Custom authentication

I have a new Next.js application that is using magic.link for authentication. I’d like to use thin-backend for my database, but am having trouble determining how to swap out thin-backend’s authentication with my own custom authentication. Are there any guides for how to use your own JWT’s for authenticating user’s?

I think I’ve figured out how to handle this from examples in: thin-backend/thin-backend-react at master · digitallyinduced/thin-backend · GitHub

Now I’m needing better understanding of how to handle creating new user policies though. I want the policy to allow anyone to create a user record upon login through magic.link, and then for them to only be able to read their own record after that.

Thanks for sharing :slight_smile: There’s no docs on this case yet. I’ll write the missing docs by tomorrow and update you right away once done.

Here’s a rough sketch how this should work:

  1. set up the JWT login for magic.link as described in How to use JWTs with Magic | Magic This needs to be implemented inside your next.js app.

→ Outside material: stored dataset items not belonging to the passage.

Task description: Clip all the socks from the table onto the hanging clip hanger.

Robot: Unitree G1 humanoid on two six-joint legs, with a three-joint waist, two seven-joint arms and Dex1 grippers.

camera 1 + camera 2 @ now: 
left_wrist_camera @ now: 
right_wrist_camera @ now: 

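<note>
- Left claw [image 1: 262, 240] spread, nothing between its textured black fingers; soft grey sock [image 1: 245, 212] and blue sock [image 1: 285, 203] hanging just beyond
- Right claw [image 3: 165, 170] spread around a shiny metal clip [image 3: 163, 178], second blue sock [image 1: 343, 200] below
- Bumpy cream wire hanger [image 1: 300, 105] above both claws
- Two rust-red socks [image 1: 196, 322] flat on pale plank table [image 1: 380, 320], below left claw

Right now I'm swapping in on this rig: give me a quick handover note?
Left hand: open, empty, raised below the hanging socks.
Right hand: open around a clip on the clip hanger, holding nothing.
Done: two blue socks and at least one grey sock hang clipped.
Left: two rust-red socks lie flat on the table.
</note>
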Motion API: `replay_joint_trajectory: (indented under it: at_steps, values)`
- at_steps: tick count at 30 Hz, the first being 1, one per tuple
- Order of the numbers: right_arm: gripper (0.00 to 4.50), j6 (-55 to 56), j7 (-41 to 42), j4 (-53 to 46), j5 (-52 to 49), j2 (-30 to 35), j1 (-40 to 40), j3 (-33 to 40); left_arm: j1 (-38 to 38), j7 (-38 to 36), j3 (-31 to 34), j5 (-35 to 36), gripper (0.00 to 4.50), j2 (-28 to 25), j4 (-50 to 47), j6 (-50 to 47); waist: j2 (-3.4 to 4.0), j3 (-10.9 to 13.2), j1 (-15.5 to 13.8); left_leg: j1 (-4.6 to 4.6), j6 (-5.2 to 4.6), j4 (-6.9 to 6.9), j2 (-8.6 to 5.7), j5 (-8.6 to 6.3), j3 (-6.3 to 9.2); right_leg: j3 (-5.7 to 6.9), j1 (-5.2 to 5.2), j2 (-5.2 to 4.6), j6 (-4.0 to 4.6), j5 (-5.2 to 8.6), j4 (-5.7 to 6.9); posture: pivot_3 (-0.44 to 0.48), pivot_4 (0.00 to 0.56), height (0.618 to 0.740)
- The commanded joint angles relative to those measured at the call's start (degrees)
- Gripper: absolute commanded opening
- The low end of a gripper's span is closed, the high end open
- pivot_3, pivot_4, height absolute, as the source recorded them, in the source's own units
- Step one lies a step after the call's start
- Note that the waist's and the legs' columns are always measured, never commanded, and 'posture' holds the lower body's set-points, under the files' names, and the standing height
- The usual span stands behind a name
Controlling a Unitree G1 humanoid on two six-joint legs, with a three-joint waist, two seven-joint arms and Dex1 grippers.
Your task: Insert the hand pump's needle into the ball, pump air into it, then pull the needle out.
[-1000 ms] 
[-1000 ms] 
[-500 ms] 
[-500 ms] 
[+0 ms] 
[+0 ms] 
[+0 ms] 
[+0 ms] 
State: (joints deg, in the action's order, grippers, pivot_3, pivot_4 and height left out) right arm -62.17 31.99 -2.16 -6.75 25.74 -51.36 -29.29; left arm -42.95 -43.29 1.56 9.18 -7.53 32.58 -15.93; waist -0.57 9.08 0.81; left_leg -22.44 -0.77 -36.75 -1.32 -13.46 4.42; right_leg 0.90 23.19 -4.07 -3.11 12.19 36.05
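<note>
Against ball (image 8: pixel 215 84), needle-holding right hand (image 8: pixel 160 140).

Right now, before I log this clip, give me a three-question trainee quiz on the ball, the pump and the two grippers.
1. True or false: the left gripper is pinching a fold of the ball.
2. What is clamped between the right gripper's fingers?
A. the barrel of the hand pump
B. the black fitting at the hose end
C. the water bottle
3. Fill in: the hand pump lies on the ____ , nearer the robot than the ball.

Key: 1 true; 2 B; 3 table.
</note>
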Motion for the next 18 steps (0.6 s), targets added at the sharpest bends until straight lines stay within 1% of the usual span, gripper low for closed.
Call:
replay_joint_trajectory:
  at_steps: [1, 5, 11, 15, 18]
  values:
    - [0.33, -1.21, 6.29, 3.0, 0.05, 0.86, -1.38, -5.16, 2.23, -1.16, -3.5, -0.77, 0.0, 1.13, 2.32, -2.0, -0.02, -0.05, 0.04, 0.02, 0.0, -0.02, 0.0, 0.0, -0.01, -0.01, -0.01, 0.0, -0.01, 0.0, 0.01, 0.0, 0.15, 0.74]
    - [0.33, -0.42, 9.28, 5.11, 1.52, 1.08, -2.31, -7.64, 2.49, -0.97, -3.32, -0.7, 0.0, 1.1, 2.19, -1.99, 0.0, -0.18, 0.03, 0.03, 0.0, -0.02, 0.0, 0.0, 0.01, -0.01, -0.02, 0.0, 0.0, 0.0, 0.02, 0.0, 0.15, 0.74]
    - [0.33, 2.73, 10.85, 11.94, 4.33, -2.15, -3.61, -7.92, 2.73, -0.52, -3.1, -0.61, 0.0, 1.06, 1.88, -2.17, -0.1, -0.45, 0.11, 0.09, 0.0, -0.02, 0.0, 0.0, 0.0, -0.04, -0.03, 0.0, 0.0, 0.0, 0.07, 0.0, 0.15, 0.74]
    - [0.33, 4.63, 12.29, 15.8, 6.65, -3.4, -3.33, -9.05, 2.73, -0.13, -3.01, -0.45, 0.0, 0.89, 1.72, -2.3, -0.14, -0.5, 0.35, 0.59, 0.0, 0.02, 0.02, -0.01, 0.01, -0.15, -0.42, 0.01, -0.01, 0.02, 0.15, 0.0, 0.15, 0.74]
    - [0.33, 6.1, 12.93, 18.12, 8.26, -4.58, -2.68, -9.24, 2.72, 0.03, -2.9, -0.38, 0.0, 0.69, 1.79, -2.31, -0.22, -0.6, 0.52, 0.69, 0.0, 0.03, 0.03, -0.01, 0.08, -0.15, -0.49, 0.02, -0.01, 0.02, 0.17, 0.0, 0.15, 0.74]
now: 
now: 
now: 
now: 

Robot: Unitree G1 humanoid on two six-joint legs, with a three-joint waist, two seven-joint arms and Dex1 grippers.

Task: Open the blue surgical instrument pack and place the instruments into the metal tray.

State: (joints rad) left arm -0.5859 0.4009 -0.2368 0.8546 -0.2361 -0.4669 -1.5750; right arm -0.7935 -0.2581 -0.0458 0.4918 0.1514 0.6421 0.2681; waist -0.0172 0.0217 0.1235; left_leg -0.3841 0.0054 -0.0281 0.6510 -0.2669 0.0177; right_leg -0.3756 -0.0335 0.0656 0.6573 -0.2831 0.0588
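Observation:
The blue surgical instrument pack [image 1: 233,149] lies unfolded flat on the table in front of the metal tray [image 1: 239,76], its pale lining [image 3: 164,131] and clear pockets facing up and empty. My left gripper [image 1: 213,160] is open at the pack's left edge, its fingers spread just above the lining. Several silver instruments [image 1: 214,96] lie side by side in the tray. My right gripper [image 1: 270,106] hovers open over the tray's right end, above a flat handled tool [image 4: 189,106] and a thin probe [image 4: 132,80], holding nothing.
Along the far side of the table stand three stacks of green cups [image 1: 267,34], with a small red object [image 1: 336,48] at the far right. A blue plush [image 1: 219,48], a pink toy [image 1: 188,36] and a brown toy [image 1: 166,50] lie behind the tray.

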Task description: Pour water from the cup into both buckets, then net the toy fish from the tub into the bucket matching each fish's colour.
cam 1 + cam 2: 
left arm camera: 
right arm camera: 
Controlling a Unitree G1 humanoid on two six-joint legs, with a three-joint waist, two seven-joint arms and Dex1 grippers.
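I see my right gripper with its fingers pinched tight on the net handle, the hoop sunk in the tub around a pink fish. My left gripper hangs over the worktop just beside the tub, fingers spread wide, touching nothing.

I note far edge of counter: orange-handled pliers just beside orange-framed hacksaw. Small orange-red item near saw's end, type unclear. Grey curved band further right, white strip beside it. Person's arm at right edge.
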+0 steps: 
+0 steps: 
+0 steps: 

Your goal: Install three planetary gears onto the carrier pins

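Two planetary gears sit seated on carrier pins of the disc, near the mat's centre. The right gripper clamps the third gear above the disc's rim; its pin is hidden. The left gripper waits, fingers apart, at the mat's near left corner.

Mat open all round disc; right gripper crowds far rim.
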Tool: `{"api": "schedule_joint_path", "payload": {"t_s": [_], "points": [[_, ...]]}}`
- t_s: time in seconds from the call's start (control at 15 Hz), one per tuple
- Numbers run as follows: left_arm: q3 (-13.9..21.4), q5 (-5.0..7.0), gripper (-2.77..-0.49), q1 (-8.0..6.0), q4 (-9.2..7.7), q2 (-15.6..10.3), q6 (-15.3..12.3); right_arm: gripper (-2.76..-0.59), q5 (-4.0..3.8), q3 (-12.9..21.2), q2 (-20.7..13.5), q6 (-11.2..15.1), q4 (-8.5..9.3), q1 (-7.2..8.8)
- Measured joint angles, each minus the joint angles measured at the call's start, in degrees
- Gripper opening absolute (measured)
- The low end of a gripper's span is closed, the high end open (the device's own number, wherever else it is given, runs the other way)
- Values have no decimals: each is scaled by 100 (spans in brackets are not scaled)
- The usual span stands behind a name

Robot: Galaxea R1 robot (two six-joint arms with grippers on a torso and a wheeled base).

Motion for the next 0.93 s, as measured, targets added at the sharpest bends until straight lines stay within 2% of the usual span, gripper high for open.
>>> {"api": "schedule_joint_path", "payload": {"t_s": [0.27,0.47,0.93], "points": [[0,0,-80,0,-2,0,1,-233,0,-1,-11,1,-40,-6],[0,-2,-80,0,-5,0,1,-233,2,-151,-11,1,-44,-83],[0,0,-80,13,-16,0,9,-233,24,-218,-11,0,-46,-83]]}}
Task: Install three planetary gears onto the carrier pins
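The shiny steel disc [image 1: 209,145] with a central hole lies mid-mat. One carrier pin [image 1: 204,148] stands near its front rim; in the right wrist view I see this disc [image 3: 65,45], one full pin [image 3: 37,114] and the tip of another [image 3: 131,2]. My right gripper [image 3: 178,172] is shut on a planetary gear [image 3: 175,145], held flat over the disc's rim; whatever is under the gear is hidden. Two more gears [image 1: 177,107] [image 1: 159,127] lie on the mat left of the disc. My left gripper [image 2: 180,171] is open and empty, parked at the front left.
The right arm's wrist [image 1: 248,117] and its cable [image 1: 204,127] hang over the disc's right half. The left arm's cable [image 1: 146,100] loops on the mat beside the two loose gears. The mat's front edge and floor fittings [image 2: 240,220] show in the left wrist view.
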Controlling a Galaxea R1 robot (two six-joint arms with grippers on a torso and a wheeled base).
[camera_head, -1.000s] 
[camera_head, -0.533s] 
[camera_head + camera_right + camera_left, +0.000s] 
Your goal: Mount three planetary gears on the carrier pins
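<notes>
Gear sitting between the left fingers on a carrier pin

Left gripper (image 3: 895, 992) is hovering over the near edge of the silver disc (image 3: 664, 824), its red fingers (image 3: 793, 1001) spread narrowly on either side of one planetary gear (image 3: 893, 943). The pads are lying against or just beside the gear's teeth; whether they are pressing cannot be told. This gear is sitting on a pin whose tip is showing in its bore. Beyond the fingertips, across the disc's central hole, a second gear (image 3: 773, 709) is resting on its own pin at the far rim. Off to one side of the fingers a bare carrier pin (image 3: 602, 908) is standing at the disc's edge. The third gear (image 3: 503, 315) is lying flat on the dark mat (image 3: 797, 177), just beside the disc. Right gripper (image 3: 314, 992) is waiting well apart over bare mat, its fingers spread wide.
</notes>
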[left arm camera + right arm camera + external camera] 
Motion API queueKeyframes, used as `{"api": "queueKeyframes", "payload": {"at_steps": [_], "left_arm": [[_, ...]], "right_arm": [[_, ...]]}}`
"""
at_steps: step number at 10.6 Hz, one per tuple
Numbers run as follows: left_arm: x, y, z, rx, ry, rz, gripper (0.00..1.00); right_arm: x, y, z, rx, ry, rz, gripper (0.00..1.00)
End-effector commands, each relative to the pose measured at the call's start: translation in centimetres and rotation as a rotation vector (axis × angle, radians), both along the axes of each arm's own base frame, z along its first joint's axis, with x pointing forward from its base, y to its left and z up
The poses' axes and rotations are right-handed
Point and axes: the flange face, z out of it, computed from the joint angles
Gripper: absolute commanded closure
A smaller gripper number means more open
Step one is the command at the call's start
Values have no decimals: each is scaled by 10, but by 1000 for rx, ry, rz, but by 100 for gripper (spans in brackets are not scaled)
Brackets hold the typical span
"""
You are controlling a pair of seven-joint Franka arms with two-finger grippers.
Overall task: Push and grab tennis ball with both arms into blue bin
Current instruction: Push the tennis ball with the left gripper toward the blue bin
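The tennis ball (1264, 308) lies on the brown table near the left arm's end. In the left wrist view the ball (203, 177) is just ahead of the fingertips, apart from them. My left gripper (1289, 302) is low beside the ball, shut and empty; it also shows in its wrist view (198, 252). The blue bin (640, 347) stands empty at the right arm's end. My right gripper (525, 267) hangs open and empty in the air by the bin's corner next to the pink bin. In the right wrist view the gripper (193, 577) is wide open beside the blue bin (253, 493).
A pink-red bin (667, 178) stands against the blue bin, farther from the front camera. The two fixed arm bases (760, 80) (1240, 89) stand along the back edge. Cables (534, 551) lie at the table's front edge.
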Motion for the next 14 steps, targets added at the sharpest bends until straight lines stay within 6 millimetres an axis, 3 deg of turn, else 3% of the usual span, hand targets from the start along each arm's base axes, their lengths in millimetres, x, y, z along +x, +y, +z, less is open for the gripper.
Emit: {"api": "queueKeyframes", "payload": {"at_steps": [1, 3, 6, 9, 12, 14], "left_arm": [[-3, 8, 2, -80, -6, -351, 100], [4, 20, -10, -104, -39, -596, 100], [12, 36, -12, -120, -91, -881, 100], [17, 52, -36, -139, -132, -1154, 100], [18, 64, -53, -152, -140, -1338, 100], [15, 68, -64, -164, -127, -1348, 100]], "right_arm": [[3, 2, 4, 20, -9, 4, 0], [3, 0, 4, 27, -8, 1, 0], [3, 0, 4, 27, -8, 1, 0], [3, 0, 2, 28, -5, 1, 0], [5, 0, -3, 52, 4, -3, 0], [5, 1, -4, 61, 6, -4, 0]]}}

  2. The magic.link example uses JWT’s using a single secret key (using HMAC). Thin uses JWT with RSA, which means that we have a private + public key pair. You can find the private key used for the Thin JWT’s inside the Thin project settingsAuthJWTRSA Private Key:


    Use that private key as your secret in the next.js project and follow the docs on https://www.npmjs.com/package/jsonwebtoken to configure the jsonwebtoken package to use RSA instead of the default HMAC:

        let token = jwt.sign(
          {
            ...metadata,
            exp: Math.floor(Date.now() / 1000) + 60 * 60 * 24 * process.env.SESSION_LENGTH_IN_DAYS,
          },
          process.env.JWT_SECRET, // <-- THIS ENV VAR SHOULD CONTAIN THE PRIVATE KEY FROM THIN
          { algorithm: 'RS256' }
        );
    
  3. Now you should have a process that allows the user to log in with magic.link, and exchange the magic.link token for an JWT, that’s signed with the private key of your project. Now you just need to tell the Thin client about that JWT. You can do it like this:

    import { didCompleteAuthentication } from 'thin-backend/auth'
    
    
    async function loginProcess() {
        // Get the JWT:
        const didToken = await doMagicLinkLogin();
        const [jwt, userId] = await getJWTFromDid(didToken); // Our jwt response should also give us the userId, as Thin needs that userId
    
        // Tell thin about the JWT:
        didCompleteAuthentication(userId, jwt);
    }
    

    After didCompleteAuthentication is called, Thin will use the JWT for all API calls.

1 Like

I’m giving up until someone helps. I can’t even create a policy that let’s anyone and every create and update every record ever without running into row level security issues.

Love the thought of this service, but the documentation is inadequate for what may be my stupidity, but it seems like the service simply does not work as expected based upon simply policies like:

Thank you, this makes sense to me haven’t tried it yet though.

I can’t even create a policy that let’s anyone and every create and update every record ever without running into row level security issues.

Can you share what you tried? Did you also run the migration after creating the policies?